The task
Repeat the whole of the data, keeping every detail the same.

Records to use
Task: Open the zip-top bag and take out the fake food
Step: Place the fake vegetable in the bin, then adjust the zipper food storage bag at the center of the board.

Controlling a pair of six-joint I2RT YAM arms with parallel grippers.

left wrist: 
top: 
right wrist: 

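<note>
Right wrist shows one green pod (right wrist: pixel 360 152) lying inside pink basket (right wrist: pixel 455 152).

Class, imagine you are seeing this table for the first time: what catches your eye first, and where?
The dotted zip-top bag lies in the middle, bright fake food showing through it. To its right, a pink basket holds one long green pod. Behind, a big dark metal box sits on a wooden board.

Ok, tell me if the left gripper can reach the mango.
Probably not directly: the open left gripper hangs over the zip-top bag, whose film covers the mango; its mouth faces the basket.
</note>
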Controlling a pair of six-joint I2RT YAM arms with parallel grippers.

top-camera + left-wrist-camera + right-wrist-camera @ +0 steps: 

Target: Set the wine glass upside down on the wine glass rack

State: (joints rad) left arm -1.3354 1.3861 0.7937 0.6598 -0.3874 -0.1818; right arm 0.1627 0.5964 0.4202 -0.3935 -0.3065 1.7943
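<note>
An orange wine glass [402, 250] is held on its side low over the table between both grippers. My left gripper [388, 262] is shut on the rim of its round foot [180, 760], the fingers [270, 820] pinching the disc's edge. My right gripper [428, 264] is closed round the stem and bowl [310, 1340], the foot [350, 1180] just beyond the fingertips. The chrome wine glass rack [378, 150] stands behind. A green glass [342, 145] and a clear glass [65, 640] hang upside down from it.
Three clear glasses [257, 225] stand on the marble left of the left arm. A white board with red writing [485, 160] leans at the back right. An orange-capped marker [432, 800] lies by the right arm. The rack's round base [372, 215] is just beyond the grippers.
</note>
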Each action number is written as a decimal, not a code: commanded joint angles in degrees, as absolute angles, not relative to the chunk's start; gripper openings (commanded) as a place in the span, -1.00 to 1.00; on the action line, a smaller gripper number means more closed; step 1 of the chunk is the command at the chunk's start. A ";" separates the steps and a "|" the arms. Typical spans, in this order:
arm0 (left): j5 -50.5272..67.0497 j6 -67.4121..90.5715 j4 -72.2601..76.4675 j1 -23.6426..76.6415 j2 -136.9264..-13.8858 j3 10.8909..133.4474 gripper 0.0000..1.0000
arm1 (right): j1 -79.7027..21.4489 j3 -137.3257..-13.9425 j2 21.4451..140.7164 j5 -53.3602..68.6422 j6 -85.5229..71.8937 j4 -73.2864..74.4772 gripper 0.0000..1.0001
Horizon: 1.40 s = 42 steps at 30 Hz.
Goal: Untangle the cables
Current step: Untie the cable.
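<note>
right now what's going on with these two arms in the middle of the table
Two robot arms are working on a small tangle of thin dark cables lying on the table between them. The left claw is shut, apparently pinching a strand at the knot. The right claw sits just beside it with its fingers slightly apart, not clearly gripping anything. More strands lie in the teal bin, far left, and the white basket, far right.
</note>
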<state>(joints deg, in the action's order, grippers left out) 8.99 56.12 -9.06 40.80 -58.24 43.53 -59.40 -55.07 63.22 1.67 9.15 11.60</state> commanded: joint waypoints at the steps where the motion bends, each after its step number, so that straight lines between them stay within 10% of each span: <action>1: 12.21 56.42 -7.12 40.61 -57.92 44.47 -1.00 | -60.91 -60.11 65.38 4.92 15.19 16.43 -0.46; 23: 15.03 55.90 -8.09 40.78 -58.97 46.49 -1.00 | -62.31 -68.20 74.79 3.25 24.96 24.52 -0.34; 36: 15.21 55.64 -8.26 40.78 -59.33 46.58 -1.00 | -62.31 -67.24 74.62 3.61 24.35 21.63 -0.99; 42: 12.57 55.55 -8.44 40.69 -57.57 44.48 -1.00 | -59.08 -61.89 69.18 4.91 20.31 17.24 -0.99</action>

Exercise response
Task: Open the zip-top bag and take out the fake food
Step: Place the fake vegetable in the bin, then adjust the zipper food storage bag at the center of the board.

Controlling a pair of six-joint I2RT YAM arms with parallel grippers.

left wrist: 
top: 
right wrist: 

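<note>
Right wrist shows one green pod (right wrist: pixel 360 152) lying inside pink basket (right wrist: pixel 455 152).

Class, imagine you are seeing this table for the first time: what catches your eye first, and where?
The dotted zip-top bag lies in the middle, bright fake food showing through it. To its right, a pink basket holds one long green pod. Behind, a big dark metal box sits on a wooden board.

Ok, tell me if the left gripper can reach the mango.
Probably not directly: the open left gripper hangs over the zip-top bag, whose film covers the mango; its mouth faces the basket.
</note>
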Controlling a pair of six-joint I2RT YAM arms with parallel grippers.

top-camera + left-wrist-camera + right-wrist-camera @ +0 steps: 

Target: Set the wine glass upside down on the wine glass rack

State: (joints rad) left arm -1.3354 1.3861 0.7937 0.6598 -0.3874 -0.1818; right arm 0.1627 0.5964 0.4202 -0.3935 -0.3065 1.7943
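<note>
An orange wine glass [402, 250] is held on its side low over the table between both grippers. My left gripper [388, 262] is shut on the rim of its round foot [180, 760], the fingers [270, 820] pinching the disc's edge. My right gripper [428, 264] is closed round the stem and bowl [310, 1340], the foot [350, 1180] just beyond the fingertips. The chrome wine glass rack [378, 150] stands behind. A green glass [342, 145] and a clear glass [65, 640] hang upside down from it.
Three clear glasses [257, 225] stand on the marble left of the left arm. A white board with red writing [485, 160] leans at the back right. An orange-capped marker [432, 800] lies by the right arm. The rack's round base [372, 215] is just beyond the grippers.
</note>
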Each action number is written as a decimal, not a code: commanded joint angles in degrees, as absolute angles, not relative to the chunk's start; gripper openings (commanded) as a place in the span, -1.00 to 1.00; on the action line, a smaller gripper number means more closed; step 1 of the chunk is the command at the chunk's start. A ";" separates the steps and a "|" the arms. Typical spans, in this order:
arm0 (left): j5 -50.5272..67.0497 j6 -67.4121..90.5715 j4 -72.2601..76.4675 j1 -23.6426..76.6415 j2 -136.9264..-13.8858 j3 10.8909..133.4474 gripper 0.0000..1.0000
arm1 (right): j1 -79.7027..21.4489 j3 -137.3257..-13.9425 j2 21.4451..140.7164 j5 -53.3602..68.6422 j6 -85.5229..71.8937 j4 -73.2864..74.4772 gripper 0.0000..1.0001
Horizon: 1.40 s = 42 steps at 30 Hz.
Goal: Untangle the cables
Current step: Untie the cable.
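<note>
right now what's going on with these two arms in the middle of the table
Two robot arms are working on a small tangle of thin dark cables lying on the table between them. The left claw is shut, apparently pinching a strand at the knot. The right claw sits just beside it with its fingers slightly apart, not clearly gripping anything. More strands lie in the teal bin, far left, and the white basket, far right.
</note>
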<state>(joints deg, in the action's order, grippers left out) 8.99 56.12 -9.06 40.80 -58.24 43.53 -59.40 -55.07 63.22 1.67 9.15 11.60</state> commanded: joint waypoints at the steps where the motion bends, each after its step number, so that straight lines between them stay within 10% of each span: <action>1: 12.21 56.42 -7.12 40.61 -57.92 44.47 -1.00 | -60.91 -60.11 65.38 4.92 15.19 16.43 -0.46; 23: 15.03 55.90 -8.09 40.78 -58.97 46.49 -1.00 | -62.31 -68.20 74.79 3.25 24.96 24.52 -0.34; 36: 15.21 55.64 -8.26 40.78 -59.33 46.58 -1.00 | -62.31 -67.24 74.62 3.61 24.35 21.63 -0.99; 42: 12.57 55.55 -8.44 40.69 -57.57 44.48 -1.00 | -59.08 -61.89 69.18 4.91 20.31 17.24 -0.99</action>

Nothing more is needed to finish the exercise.